§ EXERCISE DIRECTIONS:
Please quote exactly the lines below from the line containing "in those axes" to the line containing "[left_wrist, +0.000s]", both lines included, and nothing else.

DATA SHOWN section start

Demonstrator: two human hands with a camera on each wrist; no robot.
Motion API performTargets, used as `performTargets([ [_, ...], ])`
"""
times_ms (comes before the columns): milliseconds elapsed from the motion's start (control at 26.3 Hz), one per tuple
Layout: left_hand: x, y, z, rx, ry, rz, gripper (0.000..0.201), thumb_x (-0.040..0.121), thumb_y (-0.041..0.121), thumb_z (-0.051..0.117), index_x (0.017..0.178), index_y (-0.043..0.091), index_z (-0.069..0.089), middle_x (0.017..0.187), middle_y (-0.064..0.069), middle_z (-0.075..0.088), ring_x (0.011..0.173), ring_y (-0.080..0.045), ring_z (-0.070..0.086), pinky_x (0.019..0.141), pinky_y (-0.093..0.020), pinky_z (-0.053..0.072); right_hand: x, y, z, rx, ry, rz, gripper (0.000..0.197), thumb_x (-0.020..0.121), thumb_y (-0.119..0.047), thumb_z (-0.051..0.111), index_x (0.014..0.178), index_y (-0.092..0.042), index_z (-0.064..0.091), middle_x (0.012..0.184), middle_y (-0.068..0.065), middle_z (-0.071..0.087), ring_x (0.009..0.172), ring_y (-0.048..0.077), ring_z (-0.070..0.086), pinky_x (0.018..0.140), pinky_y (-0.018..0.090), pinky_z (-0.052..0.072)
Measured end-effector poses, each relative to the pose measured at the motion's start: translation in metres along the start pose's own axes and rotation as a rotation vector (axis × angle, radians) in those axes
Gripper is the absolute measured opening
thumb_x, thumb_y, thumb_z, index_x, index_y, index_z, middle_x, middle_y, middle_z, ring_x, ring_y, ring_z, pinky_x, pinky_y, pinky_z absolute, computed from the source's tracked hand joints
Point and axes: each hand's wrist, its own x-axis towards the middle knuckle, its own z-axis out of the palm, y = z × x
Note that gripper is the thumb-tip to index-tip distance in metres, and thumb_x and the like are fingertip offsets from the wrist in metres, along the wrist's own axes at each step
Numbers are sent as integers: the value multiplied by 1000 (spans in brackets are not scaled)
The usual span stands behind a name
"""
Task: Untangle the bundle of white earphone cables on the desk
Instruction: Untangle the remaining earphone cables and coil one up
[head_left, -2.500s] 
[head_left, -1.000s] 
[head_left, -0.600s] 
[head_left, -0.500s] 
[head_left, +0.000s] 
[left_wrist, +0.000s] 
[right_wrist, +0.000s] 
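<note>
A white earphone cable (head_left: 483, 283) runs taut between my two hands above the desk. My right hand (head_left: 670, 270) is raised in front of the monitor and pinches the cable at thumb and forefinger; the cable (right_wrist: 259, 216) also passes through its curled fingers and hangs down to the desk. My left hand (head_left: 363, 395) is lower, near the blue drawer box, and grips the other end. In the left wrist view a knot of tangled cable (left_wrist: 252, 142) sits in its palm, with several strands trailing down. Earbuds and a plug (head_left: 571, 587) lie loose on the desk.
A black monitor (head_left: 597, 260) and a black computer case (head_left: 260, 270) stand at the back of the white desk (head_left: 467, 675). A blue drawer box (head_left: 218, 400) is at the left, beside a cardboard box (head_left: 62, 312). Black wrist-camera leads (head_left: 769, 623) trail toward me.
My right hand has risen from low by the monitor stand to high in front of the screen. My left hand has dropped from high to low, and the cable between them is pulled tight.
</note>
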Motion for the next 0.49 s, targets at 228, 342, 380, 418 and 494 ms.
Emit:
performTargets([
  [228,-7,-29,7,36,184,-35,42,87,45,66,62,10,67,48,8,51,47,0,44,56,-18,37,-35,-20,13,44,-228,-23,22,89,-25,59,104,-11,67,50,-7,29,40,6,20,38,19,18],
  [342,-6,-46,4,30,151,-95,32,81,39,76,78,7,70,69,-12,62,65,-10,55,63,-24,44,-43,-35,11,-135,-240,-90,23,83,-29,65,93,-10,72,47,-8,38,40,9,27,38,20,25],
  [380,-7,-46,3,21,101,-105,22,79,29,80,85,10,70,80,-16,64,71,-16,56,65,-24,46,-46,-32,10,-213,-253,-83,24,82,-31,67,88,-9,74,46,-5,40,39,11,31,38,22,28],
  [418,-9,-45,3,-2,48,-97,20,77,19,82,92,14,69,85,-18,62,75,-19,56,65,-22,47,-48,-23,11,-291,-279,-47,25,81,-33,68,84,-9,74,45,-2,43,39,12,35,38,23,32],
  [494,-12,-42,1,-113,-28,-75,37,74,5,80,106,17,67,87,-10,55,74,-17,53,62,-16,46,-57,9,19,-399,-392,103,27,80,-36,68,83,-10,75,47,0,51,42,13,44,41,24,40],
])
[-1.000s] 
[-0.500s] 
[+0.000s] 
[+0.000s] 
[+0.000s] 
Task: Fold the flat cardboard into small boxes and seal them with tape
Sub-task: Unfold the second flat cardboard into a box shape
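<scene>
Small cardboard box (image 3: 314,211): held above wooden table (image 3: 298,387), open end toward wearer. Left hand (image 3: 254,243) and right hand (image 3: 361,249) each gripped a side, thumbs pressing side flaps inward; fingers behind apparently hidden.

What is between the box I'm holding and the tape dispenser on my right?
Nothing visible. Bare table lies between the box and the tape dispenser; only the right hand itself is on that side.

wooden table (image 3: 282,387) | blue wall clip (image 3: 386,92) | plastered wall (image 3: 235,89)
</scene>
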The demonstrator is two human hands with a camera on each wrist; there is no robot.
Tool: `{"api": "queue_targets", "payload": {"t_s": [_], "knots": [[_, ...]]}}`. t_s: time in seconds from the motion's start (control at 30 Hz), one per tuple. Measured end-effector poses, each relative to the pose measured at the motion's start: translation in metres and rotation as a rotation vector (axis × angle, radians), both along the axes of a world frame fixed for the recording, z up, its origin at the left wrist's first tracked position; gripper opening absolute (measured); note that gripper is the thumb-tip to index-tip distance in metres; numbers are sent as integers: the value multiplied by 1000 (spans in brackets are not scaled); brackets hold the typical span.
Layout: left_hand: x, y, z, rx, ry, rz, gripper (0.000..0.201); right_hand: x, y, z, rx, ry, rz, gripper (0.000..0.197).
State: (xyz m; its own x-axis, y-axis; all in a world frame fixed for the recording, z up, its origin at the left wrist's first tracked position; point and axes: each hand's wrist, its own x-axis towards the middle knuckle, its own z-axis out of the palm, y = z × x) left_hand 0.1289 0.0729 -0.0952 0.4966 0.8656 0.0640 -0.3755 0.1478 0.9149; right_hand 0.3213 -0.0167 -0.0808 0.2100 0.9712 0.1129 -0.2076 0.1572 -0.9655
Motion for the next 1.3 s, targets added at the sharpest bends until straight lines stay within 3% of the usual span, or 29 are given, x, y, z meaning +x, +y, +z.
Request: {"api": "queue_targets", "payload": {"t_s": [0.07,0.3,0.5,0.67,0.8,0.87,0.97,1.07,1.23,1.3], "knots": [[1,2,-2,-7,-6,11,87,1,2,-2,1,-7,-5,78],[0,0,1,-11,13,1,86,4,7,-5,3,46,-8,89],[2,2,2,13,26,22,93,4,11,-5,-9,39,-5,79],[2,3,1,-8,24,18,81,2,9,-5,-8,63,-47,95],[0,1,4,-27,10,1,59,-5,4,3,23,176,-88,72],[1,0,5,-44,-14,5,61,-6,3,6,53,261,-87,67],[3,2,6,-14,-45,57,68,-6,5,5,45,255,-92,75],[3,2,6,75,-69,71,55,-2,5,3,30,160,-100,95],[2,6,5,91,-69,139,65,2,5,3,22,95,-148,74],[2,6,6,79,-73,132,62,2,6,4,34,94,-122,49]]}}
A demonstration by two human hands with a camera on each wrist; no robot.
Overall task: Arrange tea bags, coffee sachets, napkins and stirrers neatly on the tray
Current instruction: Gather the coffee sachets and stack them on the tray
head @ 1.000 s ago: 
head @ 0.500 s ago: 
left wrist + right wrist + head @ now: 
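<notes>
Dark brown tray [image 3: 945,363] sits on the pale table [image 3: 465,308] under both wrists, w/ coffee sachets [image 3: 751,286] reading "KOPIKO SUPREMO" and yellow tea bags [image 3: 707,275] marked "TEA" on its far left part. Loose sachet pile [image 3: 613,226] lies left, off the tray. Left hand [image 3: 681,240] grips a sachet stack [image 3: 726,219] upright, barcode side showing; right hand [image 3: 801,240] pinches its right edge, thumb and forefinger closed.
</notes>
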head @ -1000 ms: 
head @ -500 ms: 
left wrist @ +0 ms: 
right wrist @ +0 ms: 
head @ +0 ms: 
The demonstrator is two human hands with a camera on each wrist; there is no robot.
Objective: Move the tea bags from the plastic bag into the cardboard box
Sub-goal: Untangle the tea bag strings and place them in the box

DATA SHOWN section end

§ RESPONSE:
Measured end-effector poses, each relative to the pose measured at the motion's start: translation in metres along the start pose's own axes and rotation as a rotation vector (axis × angle, radians) in those axes
Gripper is the absolute measured opening
thumb_x, thumb_y, thumb_z, index_x, index_y, index_z, middle_x, middle_y, middle_z, ring_x, ring_y, ring_z, pinky_x, pinky_y, pinky_z absolute, computed from the source's tracked hand joints
Point and axes: each hand's wrist, its own x-axis towards the middle knuckle, its own z-axis out of the palm, y = z × x
Note that gripper is the thumb-tip to index-tip distance in metres, and thumb_x and the like are fingertip offsets from the wrist in metres, along the wrist's own axes at each step
Numbers are sent as integers: the value multiplied by 1000 (spans in brackets are not scaled)
The usual span stands behind a name
"""
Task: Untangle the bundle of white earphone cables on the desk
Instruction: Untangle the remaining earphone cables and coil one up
[head_left, -2.500s] 
[head_left, -1.000s] 
[head_left, -0.600s] 
[head_left, -0.500s] 
[head_left, +0.000s] 
[left_wrist, +0.000s] 

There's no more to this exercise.